I was pleased to see in your April issue a feature looking back on the 175 years of the Royal Pharmaceutical Society (RPS) (
The Pharmaceutical Journal 2016;296:245).
With your new format for The Pharmaceutical Journal, I had initial concerns that your role as a journal of record, and by extension of history, was being sidelined. I was gratified therefore to see this review of the Society’s history, along with the recent confirmation (
The Pharmaceutical Journal 2015:295:474) that the RPS remains committed, through its museum and archive, to remain the guardian of pharmacy’s long heritage.

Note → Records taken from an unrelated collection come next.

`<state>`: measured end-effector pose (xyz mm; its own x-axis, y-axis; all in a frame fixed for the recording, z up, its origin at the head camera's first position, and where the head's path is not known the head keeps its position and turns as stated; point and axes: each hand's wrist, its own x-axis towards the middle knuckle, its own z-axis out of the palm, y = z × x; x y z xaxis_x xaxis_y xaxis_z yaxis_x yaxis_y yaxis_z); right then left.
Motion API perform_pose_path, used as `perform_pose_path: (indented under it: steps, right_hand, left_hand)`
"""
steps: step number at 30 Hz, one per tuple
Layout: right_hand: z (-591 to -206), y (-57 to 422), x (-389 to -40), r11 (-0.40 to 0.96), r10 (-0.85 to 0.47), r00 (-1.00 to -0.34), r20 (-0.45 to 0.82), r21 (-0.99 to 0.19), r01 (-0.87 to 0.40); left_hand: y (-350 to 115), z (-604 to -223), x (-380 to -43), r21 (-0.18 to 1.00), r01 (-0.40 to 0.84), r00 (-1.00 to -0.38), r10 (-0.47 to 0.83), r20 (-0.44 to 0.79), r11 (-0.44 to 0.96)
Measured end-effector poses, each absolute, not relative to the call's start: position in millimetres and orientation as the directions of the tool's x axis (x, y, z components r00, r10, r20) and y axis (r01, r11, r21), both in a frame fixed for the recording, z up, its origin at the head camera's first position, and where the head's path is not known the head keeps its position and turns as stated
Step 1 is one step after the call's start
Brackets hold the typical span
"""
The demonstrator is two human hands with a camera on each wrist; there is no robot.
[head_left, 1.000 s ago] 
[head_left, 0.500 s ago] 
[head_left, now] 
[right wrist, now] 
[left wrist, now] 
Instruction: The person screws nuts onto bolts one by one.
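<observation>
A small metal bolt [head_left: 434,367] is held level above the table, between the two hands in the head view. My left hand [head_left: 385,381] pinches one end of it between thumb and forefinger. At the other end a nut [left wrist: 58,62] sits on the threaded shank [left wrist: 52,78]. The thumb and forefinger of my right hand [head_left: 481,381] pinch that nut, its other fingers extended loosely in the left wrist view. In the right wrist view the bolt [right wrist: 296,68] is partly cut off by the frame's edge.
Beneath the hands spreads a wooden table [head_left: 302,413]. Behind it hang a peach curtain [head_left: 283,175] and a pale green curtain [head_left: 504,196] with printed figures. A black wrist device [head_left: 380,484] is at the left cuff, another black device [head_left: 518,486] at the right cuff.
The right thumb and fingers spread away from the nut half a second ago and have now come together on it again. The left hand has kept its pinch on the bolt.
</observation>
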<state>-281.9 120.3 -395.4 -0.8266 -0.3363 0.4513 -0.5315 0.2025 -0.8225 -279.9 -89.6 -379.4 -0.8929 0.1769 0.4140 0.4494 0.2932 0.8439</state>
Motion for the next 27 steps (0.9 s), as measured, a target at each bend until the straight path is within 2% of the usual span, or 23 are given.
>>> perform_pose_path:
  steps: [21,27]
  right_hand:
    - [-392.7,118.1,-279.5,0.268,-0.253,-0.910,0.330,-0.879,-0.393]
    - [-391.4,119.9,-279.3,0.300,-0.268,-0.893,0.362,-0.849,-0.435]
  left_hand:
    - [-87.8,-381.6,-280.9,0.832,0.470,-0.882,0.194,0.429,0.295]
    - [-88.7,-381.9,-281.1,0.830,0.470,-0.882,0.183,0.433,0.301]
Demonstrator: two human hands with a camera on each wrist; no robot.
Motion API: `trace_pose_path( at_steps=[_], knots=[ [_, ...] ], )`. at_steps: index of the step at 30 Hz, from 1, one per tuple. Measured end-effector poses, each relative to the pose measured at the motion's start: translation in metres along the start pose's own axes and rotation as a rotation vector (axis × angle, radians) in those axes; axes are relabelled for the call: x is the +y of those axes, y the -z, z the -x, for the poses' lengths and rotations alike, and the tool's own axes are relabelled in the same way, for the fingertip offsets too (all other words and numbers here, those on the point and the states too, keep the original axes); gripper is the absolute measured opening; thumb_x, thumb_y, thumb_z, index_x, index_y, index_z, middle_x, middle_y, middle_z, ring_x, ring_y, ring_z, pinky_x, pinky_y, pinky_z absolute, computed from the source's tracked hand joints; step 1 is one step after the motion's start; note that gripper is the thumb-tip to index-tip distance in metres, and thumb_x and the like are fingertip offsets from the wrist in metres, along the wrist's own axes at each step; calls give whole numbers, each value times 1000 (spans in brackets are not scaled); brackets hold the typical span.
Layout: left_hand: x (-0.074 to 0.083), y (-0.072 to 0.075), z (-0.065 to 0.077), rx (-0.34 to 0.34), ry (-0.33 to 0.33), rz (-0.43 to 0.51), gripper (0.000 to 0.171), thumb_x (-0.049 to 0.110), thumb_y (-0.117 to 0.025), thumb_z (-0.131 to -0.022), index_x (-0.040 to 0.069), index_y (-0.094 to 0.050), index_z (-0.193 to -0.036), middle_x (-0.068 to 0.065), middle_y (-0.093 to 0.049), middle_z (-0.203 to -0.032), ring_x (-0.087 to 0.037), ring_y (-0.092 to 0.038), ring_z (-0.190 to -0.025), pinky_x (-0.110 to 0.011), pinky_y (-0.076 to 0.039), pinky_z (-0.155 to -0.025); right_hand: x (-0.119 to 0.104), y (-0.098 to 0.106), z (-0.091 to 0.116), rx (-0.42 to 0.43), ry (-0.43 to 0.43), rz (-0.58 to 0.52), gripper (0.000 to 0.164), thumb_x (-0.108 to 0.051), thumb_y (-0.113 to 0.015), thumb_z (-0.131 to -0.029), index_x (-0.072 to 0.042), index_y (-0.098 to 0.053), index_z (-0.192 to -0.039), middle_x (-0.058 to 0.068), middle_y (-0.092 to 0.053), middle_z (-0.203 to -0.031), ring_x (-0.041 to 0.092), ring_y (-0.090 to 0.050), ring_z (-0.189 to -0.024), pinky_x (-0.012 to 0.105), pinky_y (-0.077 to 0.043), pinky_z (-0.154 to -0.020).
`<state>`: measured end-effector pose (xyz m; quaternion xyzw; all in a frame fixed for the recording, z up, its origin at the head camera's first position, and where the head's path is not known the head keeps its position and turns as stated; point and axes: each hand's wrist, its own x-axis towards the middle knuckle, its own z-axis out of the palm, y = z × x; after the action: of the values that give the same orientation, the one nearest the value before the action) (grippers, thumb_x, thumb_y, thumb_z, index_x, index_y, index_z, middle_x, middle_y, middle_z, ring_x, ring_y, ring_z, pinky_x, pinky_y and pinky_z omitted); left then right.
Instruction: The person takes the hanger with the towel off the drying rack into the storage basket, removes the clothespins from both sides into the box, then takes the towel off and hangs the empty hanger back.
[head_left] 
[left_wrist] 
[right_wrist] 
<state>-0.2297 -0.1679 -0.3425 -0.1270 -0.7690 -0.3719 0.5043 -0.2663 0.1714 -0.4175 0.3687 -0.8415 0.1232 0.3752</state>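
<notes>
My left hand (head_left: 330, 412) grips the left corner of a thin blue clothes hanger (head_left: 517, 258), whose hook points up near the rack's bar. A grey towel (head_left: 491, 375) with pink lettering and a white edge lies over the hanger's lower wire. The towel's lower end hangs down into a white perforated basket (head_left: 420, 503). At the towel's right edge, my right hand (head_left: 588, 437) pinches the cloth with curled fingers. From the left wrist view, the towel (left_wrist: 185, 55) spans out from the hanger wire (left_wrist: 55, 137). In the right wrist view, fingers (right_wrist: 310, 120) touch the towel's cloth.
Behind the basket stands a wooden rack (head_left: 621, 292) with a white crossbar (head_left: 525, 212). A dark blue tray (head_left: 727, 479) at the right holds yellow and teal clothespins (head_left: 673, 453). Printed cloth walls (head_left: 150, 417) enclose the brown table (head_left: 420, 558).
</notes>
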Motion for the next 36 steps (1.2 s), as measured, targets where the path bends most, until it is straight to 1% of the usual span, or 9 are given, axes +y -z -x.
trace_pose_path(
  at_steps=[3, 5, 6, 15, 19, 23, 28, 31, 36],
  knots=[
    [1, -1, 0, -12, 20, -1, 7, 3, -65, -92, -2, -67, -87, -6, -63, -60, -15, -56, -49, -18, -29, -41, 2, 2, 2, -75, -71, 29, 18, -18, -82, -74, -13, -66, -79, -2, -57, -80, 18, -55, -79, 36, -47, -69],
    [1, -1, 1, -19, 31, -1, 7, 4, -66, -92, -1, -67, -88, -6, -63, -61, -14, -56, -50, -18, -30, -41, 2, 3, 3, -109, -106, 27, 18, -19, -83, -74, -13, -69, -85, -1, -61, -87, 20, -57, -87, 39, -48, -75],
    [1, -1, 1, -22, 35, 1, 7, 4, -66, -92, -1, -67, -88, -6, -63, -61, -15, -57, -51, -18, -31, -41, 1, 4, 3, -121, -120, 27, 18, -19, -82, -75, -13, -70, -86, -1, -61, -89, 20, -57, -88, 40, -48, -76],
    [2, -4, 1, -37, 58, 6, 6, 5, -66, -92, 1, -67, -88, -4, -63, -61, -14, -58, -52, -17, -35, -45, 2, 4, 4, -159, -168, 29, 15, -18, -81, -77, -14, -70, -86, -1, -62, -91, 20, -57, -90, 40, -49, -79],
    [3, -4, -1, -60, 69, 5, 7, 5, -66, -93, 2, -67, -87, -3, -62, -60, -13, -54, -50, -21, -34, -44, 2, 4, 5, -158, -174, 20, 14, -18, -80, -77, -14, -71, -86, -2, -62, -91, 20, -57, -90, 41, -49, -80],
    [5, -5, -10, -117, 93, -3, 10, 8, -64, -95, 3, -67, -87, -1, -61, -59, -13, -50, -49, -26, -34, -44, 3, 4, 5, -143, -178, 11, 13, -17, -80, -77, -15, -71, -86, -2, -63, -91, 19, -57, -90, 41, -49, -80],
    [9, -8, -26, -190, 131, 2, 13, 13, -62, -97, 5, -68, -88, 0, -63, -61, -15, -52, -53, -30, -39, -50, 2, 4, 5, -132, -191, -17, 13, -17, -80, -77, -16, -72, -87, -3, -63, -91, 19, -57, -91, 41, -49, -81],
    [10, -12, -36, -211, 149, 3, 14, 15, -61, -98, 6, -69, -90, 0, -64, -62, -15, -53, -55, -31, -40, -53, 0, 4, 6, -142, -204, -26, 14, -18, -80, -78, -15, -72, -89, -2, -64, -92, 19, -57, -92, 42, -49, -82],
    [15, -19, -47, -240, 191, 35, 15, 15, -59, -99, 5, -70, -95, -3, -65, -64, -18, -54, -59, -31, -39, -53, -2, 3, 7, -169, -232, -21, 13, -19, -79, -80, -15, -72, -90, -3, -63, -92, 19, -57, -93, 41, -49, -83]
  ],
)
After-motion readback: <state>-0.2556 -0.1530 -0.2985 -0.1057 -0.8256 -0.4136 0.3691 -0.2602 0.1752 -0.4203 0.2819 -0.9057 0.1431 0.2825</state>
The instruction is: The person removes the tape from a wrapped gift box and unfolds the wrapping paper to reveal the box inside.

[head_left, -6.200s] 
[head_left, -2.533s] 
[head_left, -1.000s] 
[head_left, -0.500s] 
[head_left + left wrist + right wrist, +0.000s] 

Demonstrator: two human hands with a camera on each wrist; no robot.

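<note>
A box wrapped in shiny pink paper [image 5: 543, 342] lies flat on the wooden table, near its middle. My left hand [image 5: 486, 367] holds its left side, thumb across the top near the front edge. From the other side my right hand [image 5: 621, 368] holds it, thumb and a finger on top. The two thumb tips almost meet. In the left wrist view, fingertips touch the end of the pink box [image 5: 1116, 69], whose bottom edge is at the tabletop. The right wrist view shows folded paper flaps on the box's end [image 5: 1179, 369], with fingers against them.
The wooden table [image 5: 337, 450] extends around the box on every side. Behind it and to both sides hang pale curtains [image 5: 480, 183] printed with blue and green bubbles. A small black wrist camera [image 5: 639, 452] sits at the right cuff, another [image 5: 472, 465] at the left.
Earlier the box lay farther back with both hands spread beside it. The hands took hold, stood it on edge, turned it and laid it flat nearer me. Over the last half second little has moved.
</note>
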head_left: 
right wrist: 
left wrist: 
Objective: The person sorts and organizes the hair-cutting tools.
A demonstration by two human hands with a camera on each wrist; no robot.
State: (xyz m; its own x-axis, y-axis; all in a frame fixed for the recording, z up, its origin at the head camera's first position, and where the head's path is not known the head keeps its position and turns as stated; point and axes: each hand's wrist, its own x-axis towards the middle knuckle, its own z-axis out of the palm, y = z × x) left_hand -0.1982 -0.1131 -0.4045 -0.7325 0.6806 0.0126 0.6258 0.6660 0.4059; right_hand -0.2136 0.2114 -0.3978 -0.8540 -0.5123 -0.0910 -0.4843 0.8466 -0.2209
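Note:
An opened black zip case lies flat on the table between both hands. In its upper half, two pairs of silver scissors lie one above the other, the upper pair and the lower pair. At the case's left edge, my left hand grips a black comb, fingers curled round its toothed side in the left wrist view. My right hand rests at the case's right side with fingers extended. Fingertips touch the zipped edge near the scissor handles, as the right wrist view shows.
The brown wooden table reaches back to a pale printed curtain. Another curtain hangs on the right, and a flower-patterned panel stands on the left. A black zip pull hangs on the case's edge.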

There are, however, two areas that I would urge upon you if The Pharmaceutical
Journal is to fulfil its function as the journal of record for the profession. One is in the area of obituaries, where I notice, you have widened your reports to non-pharmacists who have made significant contributions to medicine. Although this is appropriate and to be welcomed, it seems to be at the expense of some prominent pharmacists who have sadly passed on. For the latter, The Pharmaceutical Journal now seems to rely solely on the tributes paid by contributors rather than their own archives and analysis for an obituary, the flaw in that arrangement being that it relies on those contributors who may or may not write in, and then perhaps incompletely.
The second issue, and in some ways related, is that there is little reporting of the meetings of the assembly and boards explaining how they come to policy decisions, how their members influenced those decisions and the arguments those individuals made. We do not, of course, want to go back to the days of turgid verbatim reports, but for the benefit of historians in 50 or 100 years’ time, The
Journal should be reporting on the thinking behind important policy decisions and, indeed, who did that thinking and their contribution to the profession.
Nicholas L Wood
Former RPS president
Arash Hejazi, publisher of Pharmaceutical Journal Publications, responds:
Thank you for your letter and for your constructive feedback and comments on how we can make The Pharmaceutical Journal better.
You raised concerns about obituaries and how our strategy may have been at the cost of prominent pharmacists who have sadly passed on. We have two article types in this respect. One is an ‘obituary’ in the opinion section, which is an account of the life and work of an individual who made an outstanding contribution either to pharmaceutical science or pharmacy practice. The seminal work of such people continues to influence the world today. These people may be pharmacists or from other science or healthcare disciplines, but their efforts should have had a major influence in drug discovery or pharmacy practice. The other article type is our death announcements, which are dedicated to reporting of the deaths of members of the RPS. They are factual and, as a journal of record, important. Tributes are open to people who have known the deceased and wish to pay tribute to them. Although each member of the Society is of ultimate importance to us, unfortunately, The Pharmaceutical Journal does not have sufficient resources to investigate the lives and achievements of all members, unless they are reported by their peers, which we welcome. At the same time, I understand the Society is developing plans for a portal for members, meaning that information about individual members and their achievements, where within scope, can be disseminated.
The second issue you have raised is reporting of the meetings of the Assembly and boards. Our various surveys among members have shown that the majority of members are not interested in reading long meeting reports. The Pharmaceutical Journal reports on the key decisions the boards make, and the RPS also publishes the outcomes. Reporting of all meetings in a journalistic way will require significant resources and, as you rightly state, verbatim reporting is something that is outside the scope of the journal. However, the RPS is planning to dedicate a space on www.rpharms.com as a repository for board meeting reports, to which members of the RPS will have access.
Unfortunately, there seems to be an ongoing ambiguity between the function of The Pharmaceutical Journal and the RPS website and other communication channels. Many of these requirements fall outside the scope of a journal’s definition and within the scope of RPS’s online platform and other communication channels. The good news is that both us in The
Pharmaceutical Journal team and our colleagues in other departments of the RPS are aware of this ambiguity and, in the new digital platform for the RPS, many of these communication ambiguities will be addressed.